Covens & Mortier

After spending the first half of the 1680s in Paris, Pierre/Pieter Mortier (1661-1711) was awarded the right to publish the maps of French cartographers in Amsterdam in 1685. Initially, he published copies of maps by French cartographers, such as Jaillot, Sanson and De l’Isle; followed in the early 1700s by, among others, maps by Blaeu, Allard, De Wit, and Van der Aa. After Pieter’s death in 1711, the business was carried on by his widow (until 1719), followed by his son, Cornelis, and by his brother David (until 1721). In 1721, Johannes Covens joined the firm as partner, having recently married Cornelis’s sister, and together they began to publish under the name of Covens & Mortier. Johannes Covens II inherited his father’s share after his death, and his own son worked with Petrus Mortier IV to continue the work of their forebears, now publishing under the name Mortier, Covens & Son.

In keeping with the founders’ original intention, the firm specialised in the work of French geographers, publishing the maps of Delisle, Jaillot, and Sanson, to name a few. They also produced atlases, including a 1725 reissue of Frederik de Wit’s Atlas Major, their own pocket atlases and town-books. As well as acquiring the plates of earlier and contemporary cartographers, including the expansive stock of Pieter van der Aa in 1730, they also compiled a few original maps in house. At their height, Covens & Mortier had the largest collection of geographic prints ever assembled in Amsterdam, a remarkable feat given the significance of the city as the centre of European cartography.

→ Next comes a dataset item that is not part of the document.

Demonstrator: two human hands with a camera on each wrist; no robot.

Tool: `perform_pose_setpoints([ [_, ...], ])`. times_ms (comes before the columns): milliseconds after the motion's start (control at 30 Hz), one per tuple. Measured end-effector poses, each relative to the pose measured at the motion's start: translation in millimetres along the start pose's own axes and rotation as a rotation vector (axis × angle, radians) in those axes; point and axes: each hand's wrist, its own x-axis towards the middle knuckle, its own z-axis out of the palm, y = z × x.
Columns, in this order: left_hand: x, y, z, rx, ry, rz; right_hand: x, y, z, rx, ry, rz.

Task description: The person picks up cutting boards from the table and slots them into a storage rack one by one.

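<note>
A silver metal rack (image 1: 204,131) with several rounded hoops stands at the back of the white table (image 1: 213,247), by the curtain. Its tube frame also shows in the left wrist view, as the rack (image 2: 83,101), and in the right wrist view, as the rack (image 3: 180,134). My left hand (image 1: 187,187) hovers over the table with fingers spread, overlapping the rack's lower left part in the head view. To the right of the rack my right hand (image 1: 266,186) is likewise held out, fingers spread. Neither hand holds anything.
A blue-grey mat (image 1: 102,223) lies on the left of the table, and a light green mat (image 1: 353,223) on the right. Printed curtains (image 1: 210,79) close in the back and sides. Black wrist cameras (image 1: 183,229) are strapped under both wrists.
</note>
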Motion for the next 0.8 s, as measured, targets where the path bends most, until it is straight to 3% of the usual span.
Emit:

Among the earliest publications to come out of the firm was a Dutch translation of David Martin’s History of the Old and New TestamentHistorie des Ouden En Nieuwen Testaments by Willem Sewel. So sumptuous was the work, a two-volume edition illustrated with one hundred and forty-one plates by various significant engravers, including Jan Luyken, Jan Goeree and Bernard Picart, that it came to be known as the “Great Mortier Bible”.

David Mortier (1673-1728), brother of the famous Amsterdam bookseller Pieter (Pierre) who specialised in atlases, “was naturalised in England on 10 July 1696, and ran a bookselling business at the sign of Erasmus’s Head near the Fountain Tavern in the Strand. Two catalogues of his stock have survived. The earlier, which can be dated c1696, is of 8 pages, and seems to contain plates imported from his brother in Amsterdam. The later, which has been dated c1703, is of 46 pages, and contains mostly imported maps. David was naturalised on his marriage in 1706, and remained in England until his death, apart from various periods in 1711-1721 when he had to return to Amsterdam to help run Pierre’s business after his brother’s death. During these years his shop at Erasmus’s Head was run by his deputy Peter Dunoyer. David is best known for his involvement in the publication from 1707 onwards of Britannia Illustrata, later called the Nouveau Théâtre de la Grande Bretagne” (British Library).